石油業界は先月から植物を原料とするバイオエタノールを配合した「バイオガソリン」の販売を首都圏50カ所で始めた。2年間の試験販売で安全性などを確認し、段階的に販売量を拡大。2010年度から九州を含め全国で展開する。バイオガソリンは地球温暖化対策の切り札と期待される半面、原料の安定確保や価格見通しなど供給面での課題も少なくない。
植物は生育過程で二酸化炭素(CO2)を吸収するため、バイオエタノールを燃やしても、大気中のCO2の総量は不変‐。
この「カーボンニュートラル」という考えから、生物由来のバイオ燃料は、温暖化防止に向けた京都議定書でも「温室効果ガスを排出しないエネルギー」とされている。政府は10年度に原油換算で50万キロリットル分をバイオ燃料に代替する方針を掲げている。

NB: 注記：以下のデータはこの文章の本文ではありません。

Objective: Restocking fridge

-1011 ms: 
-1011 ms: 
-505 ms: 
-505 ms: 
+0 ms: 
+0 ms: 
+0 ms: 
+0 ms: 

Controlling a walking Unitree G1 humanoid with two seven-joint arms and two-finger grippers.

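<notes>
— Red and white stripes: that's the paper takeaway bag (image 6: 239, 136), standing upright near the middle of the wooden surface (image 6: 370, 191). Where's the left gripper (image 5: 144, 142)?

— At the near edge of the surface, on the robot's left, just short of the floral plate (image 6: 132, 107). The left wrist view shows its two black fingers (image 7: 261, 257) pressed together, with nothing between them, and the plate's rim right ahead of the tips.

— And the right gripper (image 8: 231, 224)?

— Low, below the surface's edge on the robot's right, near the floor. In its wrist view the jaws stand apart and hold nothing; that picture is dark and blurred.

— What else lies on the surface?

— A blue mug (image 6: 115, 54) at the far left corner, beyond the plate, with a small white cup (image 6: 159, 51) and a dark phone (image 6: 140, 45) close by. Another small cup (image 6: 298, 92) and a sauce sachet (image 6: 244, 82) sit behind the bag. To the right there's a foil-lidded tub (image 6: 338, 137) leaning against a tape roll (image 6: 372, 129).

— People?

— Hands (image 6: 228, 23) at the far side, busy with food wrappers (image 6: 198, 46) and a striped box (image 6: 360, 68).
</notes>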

これに沿って石油業界は、業界割り当ての21万キロリットル分(エタノール換算では36万キロリットル)の代替を目指し、10年度にはガソリン販売量の2割をバイオガソリンに置き換える計画だ。
■製造法で対立
ただ、関係省庁の足並みはそろっていない。今回、石油業界が取り入れたのはバイオエタノールと石油系ガスを合成した液体燃料「ETBE」をレギュラーガソリンに混入する方式。これに対し、米国などでは、ガソリンにバイオエタノールをそのまま混ぜる直接混合方式が取られている。
エタノールは水と混じりやすく、取り扱い過程で雨水などが混入すると品質が劣化し、自動車の素材などを腐食させる恐れがある。それを防ぐため、石油業界はETBE方式を採用した。
しかし、ETBEは余分なコストがかかり、混合割合にも限界があるため消費量を大幅に増やすのは難しいともいわれている。バイオ燃料の普及拡大を図る環境省は直接混合方式を主張し、ETBEを後押しする経済産業省と対立している。
一方、バイオエタノールの原料作物増産を期待する農水省は、現状で年30キロリットルにすぎない国産バイオエタノールを「30年度までに600万キロリットル」に引き上げる大増産計画を掲げている。
■「国産」が理想
バイオガソリンは試験販売中はレギュラーガソリンと同価格で供給されるが、バイオエタノールの輸入価格はガソリンより1リットル当たり30‐40円高い。普及拡大に向けコスト削減のほかバイオエタノールの安定調達という課題も横たわる。
バイオエタノールの原料はトウモロコシやサトウキビなどが主で、日本の供給力は乏しい。海外でもバイオエタノールの輸出余力があるのはブラジルだけ。さらには、バイオエタノール需要を背景に近年、世界の穀物相場は上昇している。
「無資源国のバイオエネルギーは『国産国消』が望ましい」。こう主張する石油連盟の渡文明会長は、理想型として草木や廃材などを原料とする生産を挙げる。それでも低コスト生産など実用化へのハードルは高い。
こうした面からも、バイオエタノールは「夢のエネルギー」とは言い難い。過度に期待するより、市民にできる効果的な環境対策として、アイドリングストップや公共交通の利用など地道な省エネがなお求められる。